(Stored items from a collection)
▬▬▬▬▬▬▬▬▬▬

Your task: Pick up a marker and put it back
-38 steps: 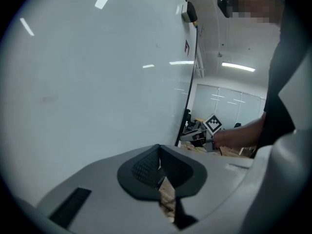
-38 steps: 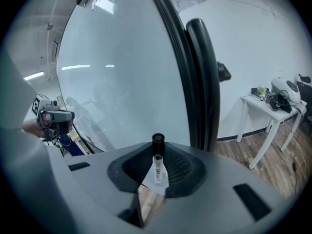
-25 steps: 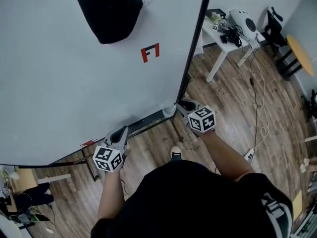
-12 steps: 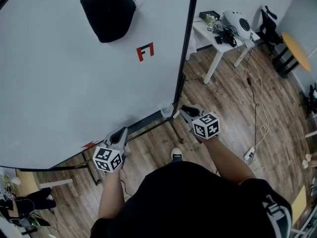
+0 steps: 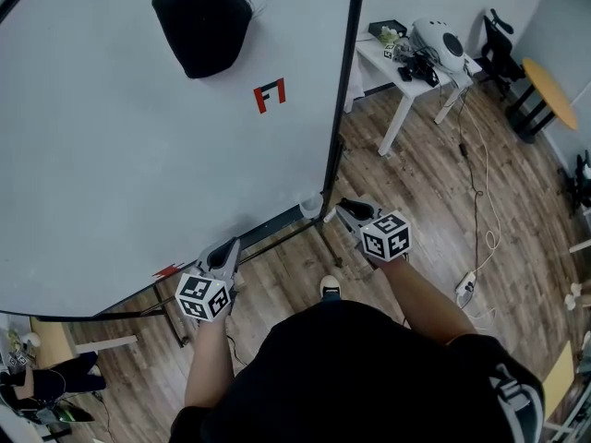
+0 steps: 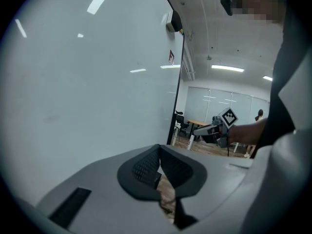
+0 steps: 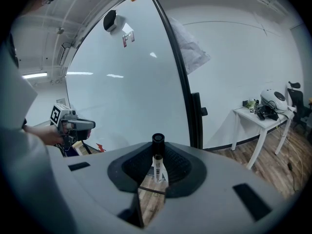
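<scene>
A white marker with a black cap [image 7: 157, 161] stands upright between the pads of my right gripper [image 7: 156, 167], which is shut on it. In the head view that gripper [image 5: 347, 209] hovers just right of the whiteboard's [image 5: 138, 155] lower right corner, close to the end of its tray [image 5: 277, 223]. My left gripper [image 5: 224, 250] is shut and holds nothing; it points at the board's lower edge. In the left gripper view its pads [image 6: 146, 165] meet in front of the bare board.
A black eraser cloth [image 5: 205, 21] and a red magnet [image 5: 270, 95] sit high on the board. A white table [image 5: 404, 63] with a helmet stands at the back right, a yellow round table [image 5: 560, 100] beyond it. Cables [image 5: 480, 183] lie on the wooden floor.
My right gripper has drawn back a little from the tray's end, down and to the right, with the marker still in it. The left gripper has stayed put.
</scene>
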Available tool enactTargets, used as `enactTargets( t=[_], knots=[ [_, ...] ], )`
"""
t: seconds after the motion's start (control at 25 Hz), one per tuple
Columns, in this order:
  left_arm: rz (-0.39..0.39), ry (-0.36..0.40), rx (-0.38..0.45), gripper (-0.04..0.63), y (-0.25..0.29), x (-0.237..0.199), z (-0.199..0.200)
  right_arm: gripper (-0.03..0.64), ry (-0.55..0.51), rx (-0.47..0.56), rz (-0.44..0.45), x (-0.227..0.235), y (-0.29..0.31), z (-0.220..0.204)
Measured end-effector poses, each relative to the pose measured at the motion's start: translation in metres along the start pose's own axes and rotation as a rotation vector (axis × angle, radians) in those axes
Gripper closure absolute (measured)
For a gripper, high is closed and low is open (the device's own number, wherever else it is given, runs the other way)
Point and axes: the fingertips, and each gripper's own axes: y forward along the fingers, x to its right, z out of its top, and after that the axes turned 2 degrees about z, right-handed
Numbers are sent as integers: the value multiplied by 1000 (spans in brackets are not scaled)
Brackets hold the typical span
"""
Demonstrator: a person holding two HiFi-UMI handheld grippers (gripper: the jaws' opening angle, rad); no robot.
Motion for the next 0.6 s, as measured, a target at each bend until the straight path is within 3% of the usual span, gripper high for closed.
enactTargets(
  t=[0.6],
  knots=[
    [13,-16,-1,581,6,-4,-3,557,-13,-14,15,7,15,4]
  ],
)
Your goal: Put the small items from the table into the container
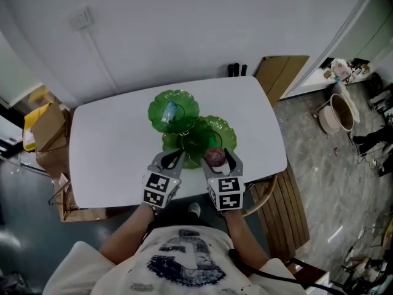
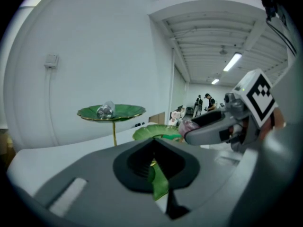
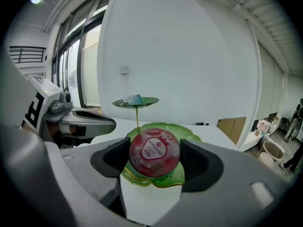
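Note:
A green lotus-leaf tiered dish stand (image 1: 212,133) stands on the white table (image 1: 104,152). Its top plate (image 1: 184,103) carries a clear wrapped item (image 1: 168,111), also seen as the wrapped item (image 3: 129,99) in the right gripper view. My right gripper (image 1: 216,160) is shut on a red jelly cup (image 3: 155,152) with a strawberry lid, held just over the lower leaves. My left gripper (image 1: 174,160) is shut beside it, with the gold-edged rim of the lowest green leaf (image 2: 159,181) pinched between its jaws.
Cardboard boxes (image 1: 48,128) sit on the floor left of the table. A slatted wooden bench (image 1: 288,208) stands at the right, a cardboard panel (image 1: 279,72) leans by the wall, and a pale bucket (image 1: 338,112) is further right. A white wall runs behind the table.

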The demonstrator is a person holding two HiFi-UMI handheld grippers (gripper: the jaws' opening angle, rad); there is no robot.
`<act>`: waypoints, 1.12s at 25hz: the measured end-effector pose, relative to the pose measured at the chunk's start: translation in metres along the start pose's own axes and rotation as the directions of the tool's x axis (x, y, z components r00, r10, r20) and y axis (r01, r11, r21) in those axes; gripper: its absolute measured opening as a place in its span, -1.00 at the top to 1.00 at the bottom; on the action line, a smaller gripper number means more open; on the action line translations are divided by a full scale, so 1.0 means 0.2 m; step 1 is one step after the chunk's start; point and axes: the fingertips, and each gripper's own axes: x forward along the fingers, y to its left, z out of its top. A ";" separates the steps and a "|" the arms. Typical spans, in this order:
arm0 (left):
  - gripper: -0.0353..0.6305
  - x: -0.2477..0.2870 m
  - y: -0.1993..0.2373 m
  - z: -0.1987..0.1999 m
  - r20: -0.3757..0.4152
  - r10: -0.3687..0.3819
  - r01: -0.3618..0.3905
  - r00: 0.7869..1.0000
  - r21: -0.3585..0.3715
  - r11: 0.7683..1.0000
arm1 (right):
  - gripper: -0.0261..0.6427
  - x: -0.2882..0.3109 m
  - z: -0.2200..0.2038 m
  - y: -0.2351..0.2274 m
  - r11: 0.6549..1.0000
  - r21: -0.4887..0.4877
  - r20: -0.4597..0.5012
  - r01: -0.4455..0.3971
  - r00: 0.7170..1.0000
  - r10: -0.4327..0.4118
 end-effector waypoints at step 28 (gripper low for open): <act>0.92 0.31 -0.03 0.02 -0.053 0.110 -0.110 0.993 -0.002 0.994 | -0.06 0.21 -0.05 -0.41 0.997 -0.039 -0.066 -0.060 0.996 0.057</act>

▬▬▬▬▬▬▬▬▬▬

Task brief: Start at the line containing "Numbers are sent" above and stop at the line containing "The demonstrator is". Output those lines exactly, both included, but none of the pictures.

Response to the task:
Numbers are sent as integers: the value multiplied by 1000 (spans in brackets are not scaled)
Brackets hold the typical span
"""
Demonstrator: a person holding two HiFi-UMI handheld grippers (gripper: the jaws' opening angle, rad); no robot.
Motion for the next 0.6 s, as measured, a target at each bend until the straight path is within 3% of the usual span, gripper high for closed.
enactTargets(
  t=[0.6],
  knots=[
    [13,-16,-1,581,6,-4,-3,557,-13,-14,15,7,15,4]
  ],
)
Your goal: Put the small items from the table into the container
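Note:
A green lotus-leaf tiered dish stand (image 1: 212,133) stands on the white table (image 1: 104,152). Its top plate (image 1: 184,103) carries a clear wrapped item (image 1: 168,111), also seen as the wrapped item (image 3: 129,99) in the right gripper view. My right gripper (image 1: 216,160) is shut on a red jelly cup (image 3: 155,152) with a strawberry lid, held just over the lower leaves. My left gripper (image 1: 174,160) is shut beside it, with the gold-edged rim of the lowest green leaf (image 2: 159,181) pinched between its jaws.
Cardboard boxes (image 1: 48,128) sit on the floor left of the table. A slatted wooden bench (image 1: 288,208) stands at the right, a cardboard panel (image 1: 279,72) leans by the wall, and a pale bucket (image 1: 338,112) is further right. A white wall runs behind the table.
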
The demonstrator is a person holding two HiFi-UMI handheld grippers (gripper: the jaws' opening angle, rad); there is no robot.

The exercise has been fully completed.